EXERCISE OBJECTIVE:
Please keep to the lines below from the one with "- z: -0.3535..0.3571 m" through the one with "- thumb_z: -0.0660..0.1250", and restate them word for word, ends included.

[RECORDS PROVIDED Boundary: Start]

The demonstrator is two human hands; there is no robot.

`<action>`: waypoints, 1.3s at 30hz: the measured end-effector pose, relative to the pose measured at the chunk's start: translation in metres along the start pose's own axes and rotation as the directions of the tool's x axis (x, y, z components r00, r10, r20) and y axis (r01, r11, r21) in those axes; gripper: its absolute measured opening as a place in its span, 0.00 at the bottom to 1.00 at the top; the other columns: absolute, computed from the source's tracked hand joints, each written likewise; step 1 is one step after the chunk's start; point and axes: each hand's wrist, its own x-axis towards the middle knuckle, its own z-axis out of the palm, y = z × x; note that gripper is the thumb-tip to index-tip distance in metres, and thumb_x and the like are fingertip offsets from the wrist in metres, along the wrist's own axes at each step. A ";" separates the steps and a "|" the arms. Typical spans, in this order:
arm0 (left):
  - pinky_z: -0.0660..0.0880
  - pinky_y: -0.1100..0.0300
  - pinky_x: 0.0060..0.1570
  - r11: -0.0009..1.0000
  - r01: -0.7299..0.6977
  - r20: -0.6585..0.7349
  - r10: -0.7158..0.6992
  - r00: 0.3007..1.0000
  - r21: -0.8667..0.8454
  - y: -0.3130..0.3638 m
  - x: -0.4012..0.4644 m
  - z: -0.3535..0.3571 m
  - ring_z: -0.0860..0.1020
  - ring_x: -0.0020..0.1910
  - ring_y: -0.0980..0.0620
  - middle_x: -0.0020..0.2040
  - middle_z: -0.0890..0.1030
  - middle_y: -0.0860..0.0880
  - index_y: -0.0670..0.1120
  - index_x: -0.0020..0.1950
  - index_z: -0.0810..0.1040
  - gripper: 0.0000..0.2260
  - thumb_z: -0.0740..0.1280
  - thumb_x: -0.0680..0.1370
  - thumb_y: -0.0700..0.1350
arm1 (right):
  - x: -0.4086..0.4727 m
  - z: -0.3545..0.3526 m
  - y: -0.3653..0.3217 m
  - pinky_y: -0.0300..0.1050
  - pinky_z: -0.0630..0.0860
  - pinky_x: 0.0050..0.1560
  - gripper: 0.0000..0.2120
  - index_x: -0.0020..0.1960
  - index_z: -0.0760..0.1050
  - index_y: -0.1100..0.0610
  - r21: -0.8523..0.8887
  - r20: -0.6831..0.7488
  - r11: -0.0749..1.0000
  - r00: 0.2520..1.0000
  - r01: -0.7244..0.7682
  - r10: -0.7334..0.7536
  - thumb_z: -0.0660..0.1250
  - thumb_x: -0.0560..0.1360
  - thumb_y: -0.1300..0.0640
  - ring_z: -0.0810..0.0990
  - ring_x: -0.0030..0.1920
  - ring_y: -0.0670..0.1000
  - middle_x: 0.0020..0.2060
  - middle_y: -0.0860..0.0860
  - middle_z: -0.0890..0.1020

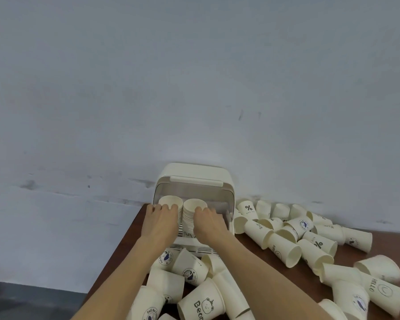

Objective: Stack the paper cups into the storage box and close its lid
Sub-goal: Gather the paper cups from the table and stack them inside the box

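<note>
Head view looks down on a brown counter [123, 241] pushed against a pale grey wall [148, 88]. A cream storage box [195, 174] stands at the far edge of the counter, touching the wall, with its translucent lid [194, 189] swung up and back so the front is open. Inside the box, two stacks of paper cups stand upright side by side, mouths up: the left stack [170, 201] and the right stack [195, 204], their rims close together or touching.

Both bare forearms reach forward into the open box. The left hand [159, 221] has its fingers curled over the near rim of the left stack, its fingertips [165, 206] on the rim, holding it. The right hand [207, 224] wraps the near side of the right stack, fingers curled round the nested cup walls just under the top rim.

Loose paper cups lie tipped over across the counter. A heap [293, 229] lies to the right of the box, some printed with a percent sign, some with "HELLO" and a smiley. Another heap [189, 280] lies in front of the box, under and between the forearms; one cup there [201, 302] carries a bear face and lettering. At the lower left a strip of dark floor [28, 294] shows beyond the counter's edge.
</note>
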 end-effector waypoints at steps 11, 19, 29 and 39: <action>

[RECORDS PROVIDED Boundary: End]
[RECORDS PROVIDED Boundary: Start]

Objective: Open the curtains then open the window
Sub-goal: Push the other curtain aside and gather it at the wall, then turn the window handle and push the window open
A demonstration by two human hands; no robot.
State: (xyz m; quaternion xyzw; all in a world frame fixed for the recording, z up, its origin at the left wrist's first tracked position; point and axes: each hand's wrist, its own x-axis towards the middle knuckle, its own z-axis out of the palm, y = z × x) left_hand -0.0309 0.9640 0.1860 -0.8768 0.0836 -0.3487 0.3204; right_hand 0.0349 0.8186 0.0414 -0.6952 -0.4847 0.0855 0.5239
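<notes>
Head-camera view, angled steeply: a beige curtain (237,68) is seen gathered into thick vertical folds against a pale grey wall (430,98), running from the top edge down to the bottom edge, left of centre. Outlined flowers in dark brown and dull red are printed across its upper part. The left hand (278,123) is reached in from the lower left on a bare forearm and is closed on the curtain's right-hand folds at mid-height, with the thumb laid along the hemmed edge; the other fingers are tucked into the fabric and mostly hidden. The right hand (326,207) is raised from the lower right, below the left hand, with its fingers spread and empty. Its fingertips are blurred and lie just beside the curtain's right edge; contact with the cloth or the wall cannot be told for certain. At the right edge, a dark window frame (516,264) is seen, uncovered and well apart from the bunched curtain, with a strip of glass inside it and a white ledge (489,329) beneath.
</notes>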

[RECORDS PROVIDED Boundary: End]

REPLY TO THE EXERCISE:
  - z: -0.3535..0.3571 m
  - ring_z: -0.0860..0.1020
  - ring_x: -0.0020..0.1910
  - ring_y: -0.0980..0.0620
  - middle_x: -0.0020..0.2040
  - middle_z: -0.0890..0.1030
  - middle_y: -0.0860..0.0880
  - index_y: -0.0670..0.1120
  - index_x: -0.0020..0.1950
  - index_z: -0.0810..0.1040
  - gripper: 0.0000..0.2260
  - thumb_z: -0.0740..0.1280
  - thumb_x: -0.0680..0.1370
  - thumb_y: -0.0700..0.1350
arm1 (right):
  - x: -0.4086..0.4727 m
  - z: -0.3545..0.3526 m
  - y: -0.3653..0.3217 m
  - pinky_y: -0.0300..0.1050
  - pinky_z: -0.0630..0.0860
  - pinky_x: 0.0050..0.1560
  - gripper: 0.0000..0.2120
  - index_x: -0.0020..0.1960
  - index_z: -0.0760..0.1050
  - index_y: -0.1100..0.0610
  - r21: -0.8523..0.8887
  - r20: -0.6831..0.7488
  - r11: -0.0749..1.0000
  - r00: 0.2520..1.0000
  - r01: -0.7244..0.7682
  - r10: -0.7334..0.7536
  - thumb_z: -0.0660..0.1250

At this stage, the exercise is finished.